Movies and TV shows have become much more expensive than in the 80s, and yet I don't think they are much better. It's as if producers are throwing in money instead of creativity. I just can't support that to the extent that they expect me to.
Also, we should all benefit from economies of scale, not just the film producers.
> The only reason I watch their movies is because with the help of their fans, they have created an artificial monopoly around their persona and I am basically forced to watch them.
I have seen enough MST3K to know that an actor that is skilled at the craft is worth quite a bit more than I had previously suspected. You really don't know what you've got 'til it's gone.

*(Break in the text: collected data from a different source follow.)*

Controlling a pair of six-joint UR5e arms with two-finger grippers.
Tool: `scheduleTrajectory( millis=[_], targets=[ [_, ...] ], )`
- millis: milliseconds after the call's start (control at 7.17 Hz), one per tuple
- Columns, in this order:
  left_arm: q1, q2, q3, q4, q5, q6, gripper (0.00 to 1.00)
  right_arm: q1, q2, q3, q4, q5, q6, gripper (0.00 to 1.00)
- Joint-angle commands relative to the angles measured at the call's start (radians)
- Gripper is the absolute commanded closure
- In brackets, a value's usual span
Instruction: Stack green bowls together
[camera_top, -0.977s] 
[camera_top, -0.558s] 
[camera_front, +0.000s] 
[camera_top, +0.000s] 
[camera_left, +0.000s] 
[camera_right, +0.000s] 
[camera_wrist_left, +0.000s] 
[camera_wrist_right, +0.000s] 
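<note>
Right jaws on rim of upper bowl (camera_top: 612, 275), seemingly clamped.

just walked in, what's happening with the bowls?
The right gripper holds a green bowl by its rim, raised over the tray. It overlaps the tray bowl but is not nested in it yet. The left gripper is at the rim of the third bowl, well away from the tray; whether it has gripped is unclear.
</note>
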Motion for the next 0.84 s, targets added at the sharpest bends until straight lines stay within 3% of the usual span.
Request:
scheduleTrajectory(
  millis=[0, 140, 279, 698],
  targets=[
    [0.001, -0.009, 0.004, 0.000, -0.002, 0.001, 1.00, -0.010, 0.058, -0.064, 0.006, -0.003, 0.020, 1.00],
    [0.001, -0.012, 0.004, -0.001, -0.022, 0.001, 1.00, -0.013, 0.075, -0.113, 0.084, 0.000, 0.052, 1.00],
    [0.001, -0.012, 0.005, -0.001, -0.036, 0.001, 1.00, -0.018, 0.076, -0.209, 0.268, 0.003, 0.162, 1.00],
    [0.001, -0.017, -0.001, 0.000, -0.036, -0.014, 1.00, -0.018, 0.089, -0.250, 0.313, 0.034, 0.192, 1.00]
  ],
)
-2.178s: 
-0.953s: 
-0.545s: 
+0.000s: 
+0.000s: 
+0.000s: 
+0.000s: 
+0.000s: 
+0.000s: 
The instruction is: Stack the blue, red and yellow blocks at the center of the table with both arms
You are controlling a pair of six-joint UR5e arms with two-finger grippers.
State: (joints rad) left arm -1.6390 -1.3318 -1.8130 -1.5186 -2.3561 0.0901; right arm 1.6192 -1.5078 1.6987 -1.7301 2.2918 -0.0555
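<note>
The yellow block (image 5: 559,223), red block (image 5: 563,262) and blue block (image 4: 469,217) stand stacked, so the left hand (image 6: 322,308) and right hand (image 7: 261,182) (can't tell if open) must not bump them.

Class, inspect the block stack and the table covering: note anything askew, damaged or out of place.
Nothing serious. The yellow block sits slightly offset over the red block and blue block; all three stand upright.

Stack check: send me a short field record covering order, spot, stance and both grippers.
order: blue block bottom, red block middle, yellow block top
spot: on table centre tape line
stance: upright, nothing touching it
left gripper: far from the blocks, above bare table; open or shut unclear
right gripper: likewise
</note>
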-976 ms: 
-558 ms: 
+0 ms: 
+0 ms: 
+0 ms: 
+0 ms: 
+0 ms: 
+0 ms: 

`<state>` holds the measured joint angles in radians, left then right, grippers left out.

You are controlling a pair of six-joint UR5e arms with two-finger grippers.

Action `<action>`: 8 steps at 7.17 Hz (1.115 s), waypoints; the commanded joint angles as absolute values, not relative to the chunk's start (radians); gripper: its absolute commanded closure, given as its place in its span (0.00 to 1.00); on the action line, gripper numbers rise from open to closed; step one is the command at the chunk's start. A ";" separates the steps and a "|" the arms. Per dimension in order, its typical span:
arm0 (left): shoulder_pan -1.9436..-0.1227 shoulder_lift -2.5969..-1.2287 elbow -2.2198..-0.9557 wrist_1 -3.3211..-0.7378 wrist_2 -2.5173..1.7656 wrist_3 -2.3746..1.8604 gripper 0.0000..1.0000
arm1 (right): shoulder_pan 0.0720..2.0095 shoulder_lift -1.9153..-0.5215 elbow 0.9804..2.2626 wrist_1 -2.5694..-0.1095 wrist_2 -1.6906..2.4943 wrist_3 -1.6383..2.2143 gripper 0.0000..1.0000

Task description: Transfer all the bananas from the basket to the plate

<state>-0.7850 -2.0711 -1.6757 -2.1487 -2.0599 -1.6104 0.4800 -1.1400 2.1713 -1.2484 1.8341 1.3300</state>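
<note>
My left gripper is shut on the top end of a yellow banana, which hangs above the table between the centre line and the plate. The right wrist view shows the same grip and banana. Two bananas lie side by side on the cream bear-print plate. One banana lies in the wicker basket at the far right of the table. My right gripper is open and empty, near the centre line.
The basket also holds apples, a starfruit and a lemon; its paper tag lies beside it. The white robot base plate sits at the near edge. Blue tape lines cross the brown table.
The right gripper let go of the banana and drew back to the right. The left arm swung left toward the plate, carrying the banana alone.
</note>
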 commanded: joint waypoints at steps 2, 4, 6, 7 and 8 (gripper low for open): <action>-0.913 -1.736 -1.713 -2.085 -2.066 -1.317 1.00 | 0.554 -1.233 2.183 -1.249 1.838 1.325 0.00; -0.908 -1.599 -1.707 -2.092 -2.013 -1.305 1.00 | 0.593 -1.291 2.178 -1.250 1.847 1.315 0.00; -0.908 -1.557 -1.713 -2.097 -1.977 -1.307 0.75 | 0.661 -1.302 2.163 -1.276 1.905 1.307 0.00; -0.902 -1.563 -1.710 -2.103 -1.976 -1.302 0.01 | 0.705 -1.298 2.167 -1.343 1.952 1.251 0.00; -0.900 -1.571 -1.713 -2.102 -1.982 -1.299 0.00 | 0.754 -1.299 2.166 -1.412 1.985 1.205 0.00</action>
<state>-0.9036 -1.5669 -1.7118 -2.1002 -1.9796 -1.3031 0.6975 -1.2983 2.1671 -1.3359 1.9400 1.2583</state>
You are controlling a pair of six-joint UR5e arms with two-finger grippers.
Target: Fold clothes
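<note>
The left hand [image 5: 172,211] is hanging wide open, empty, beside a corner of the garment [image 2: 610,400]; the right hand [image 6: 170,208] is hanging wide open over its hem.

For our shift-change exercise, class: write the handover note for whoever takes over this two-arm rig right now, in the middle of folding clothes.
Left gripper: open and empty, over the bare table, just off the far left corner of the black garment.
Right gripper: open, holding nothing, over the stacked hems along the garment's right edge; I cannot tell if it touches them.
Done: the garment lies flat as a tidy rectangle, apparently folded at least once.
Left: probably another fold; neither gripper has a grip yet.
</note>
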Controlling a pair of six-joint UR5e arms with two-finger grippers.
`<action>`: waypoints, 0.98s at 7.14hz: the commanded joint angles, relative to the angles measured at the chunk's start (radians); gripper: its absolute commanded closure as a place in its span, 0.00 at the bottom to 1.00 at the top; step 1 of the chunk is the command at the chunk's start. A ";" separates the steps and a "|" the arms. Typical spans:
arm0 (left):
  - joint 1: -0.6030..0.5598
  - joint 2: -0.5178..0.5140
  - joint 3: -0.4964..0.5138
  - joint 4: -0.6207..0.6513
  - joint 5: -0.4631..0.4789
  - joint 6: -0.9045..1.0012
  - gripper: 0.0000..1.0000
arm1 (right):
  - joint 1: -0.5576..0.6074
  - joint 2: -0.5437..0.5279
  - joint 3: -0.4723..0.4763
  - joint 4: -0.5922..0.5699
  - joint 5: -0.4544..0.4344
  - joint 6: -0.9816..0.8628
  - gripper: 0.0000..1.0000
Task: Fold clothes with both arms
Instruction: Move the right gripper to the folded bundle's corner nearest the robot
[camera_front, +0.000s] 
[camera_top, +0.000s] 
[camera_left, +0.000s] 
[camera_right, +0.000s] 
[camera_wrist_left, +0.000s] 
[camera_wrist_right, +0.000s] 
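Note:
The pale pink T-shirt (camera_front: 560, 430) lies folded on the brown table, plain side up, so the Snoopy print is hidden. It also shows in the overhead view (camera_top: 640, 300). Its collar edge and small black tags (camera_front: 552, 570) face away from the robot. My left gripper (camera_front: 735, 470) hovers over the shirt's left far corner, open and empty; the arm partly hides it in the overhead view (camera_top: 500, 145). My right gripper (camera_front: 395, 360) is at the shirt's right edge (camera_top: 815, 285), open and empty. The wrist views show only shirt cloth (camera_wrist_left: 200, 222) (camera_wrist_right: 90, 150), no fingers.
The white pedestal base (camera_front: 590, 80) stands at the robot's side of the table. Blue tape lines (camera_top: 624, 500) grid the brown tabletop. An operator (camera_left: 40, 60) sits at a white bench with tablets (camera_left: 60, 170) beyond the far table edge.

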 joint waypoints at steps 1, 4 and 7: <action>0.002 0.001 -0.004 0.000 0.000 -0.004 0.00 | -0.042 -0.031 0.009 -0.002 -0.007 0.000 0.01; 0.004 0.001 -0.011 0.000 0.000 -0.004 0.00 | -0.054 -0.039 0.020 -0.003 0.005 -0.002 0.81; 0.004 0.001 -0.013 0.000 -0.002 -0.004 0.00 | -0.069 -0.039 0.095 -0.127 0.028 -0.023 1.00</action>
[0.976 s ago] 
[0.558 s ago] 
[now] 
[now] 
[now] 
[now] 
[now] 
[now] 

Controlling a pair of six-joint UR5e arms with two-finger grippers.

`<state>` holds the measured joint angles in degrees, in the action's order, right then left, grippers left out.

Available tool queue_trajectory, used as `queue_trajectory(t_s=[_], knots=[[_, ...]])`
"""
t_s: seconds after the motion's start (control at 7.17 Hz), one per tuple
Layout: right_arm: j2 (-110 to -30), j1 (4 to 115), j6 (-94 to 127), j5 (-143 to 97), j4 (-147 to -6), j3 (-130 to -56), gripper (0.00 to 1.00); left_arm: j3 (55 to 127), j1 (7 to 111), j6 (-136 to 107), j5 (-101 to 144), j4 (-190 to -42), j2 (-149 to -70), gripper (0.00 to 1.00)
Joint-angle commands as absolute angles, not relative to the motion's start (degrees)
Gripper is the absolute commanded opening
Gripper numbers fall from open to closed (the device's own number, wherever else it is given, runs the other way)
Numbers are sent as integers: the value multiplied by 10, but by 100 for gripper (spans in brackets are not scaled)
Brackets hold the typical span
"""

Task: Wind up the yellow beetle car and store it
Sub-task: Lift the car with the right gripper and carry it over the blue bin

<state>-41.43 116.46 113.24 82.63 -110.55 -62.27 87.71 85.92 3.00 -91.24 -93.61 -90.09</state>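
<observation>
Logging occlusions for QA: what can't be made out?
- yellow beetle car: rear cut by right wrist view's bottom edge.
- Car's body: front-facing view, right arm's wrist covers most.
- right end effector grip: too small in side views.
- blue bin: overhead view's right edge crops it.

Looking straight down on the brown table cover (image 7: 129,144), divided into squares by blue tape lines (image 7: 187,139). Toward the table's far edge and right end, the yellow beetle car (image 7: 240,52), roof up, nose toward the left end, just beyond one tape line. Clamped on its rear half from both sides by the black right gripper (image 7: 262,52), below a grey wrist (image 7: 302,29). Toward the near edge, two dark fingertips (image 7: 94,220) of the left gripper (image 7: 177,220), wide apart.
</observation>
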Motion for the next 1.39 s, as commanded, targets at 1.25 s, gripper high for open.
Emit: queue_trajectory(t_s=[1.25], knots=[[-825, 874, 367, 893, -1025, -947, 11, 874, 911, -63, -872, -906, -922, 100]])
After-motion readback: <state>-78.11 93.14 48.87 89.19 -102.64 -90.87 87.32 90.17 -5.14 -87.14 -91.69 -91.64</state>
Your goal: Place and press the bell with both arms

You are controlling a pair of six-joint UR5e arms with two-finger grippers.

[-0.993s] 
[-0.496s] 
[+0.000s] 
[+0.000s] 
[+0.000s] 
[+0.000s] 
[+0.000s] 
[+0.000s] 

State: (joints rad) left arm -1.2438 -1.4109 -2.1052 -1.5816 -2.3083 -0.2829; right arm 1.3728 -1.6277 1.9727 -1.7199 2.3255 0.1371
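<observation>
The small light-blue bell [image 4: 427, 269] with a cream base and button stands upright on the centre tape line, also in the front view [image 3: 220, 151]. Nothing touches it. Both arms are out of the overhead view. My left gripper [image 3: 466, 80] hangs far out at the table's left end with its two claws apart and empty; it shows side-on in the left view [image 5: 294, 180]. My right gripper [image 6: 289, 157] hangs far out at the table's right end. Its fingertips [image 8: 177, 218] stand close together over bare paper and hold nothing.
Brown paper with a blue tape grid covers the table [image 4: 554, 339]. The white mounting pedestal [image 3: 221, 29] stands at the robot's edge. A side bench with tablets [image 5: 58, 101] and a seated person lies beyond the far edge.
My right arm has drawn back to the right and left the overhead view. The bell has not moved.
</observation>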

In a free market with intelligent consumers, these people would not make quite so much, but it would still be a significant amount.
People that can uphold a willing suspension of disbelief are rare enough, but those who can invoke it are the ones truly deserving of that reasonable income. Those folks aren't always the actors. Sometimes it's the writers, directors, or even the make-up or foley artists. Those people that don't get face time in front of the public might not always get the recognition they deserve, and they're the ones we really want to be paid for their art. But there are a lot of people shaving money off the wad before it gets to them, so putting too much cash in their hands is a small price to pay so that those who deserve it can actually make a living.
By VPNing into content, you aren't really paying artists. You pay Netflix, but Netflix doesn't license the content. So really you are just paying Netflix for stuff you are effectively pirating. Skip the middle man.
You still have to pay for an account. Which is used to pay licensing fees.
The difference is "This dollar came from a user in the US", versus "This dollar came from a user in Eastern Europe (or wherever Netflix isn't available)".
Netflix is still licensing the content, just not for your (real) jurisdiction.
To imply that it's better, then, to just outright pirate the content is... confusing.
> Because it's not worth the effort to allow VPNs, but only allow content that's available globally since they can't figure out where the traffic really originates?
You don't really need to, you just need to say "VPN IP? Okay, you get our own global content only."